▶ [ACTION ITEM]:
Find the lines holding the string "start" in the data, then copy all of them.

▶ [DATASET SECTION]:

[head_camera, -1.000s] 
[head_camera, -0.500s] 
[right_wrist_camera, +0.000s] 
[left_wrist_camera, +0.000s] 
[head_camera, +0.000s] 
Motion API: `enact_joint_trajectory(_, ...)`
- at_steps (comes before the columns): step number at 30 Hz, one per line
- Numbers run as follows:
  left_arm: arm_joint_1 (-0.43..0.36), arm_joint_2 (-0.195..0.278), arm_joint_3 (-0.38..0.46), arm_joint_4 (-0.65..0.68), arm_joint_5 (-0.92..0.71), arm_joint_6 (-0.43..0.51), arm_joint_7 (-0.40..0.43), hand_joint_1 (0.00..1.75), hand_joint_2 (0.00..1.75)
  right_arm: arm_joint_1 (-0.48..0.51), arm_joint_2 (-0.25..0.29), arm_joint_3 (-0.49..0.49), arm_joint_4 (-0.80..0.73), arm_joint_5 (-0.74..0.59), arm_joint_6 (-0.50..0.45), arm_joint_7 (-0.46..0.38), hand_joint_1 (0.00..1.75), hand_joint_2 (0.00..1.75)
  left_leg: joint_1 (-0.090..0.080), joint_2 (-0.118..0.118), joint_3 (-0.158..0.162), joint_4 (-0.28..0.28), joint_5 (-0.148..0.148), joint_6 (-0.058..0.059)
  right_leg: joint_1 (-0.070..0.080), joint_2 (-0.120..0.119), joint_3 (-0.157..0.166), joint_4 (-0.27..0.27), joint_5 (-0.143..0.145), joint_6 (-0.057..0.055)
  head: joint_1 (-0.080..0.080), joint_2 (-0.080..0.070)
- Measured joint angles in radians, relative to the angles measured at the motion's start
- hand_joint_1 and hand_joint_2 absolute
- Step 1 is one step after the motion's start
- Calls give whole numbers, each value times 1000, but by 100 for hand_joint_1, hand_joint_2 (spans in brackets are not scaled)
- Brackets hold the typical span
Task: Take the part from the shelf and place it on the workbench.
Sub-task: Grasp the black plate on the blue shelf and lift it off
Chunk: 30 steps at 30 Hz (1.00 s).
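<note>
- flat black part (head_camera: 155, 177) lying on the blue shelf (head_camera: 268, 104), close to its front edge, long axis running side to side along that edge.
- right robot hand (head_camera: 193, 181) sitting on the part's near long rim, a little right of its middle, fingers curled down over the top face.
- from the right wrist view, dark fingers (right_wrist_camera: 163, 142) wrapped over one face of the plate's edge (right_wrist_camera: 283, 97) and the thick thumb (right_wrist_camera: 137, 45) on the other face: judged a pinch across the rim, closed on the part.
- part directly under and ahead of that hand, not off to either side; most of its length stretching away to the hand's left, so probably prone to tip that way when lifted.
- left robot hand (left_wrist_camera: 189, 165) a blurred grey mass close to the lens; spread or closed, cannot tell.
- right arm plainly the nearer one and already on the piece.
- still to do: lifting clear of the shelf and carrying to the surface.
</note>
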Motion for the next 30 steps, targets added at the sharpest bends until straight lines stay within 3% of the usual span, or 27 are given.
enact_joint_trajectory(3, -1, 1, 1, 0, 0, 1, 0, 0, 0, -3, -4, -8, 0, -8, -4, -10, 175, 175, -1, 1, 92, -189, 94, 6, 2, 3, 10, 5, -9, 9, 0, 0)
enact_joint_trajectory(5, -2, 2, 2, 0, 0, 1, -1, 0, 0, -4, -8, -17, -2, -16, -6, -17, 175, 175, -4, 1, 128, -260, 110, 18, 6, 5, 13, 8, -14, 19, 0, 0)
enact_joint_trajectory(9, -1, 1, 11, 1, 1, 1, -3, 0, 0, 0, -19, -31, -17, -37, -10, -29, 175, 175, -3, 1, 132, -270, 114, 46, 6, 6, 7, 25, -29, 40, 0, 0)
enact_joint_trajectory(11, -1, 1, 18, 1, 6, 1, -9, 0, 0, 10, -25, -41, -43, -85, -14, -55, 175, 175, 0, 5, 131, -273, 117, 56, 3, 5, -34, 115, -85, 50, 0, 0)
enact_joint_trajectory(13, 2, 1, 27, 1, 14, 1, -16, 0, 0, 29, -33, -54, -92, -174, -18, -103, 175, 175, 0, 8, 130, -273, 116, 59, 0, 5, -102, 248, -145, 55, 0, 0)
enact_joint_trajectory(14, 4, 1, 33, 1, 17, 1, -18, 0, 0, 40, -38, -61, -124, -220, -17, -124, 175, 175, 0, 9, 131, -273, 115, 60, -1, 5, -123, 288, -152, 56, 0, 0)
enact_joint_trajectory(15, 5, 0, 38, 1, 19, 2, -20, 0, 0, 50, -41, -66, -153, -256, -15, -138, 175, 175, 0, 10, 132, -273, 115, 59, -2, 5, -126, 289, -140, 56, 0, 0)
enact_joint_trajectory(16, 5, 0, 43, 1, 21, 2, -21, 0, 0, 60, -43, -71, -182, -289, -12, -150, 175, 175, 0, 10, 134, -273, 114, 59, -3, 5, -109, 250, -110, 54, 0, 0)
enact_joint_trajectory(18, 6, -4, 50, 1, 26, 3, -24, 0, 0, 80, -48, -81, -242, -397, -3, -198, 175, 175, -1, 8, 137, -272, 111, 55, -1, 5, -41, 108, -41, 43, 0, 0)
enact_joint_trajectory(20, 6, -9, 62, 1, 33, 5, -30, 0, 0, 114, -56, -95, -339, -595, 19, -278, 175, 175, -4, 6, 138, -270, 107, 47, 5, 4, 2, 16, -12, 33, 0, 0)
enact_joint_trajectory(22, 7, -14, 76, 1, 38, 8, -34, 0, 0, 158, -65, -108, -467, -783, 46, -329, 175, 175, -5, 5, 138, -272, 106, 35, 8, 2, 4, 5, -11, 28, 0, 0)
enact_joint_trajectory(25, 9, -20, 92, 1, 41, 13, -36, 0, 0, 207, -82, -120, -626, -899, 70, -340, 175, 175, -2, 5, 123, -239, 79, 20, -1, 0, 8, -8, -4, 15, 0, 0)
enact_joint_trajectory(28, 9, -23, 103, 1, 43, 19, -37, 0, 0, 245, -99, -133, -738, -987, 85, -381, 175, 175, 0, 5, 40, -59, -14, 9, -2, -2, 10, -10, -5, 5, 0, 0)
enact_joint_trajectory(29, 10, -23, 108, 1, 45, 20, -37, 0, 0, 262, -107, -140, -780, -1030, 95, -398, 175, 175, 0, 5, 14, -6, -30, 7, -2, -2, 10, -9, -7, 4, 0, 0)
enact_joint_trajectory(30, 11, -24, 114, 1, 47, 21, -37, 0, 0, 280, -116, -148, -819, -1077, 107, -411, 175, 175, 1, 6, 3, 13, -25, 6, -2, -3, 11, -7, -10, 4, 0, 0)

▶ [WRITTEN ANSWER]:
- Measured joint angles in radians, relative to the angles measured at the motion's start
- Step 1 is one step after the motion's start

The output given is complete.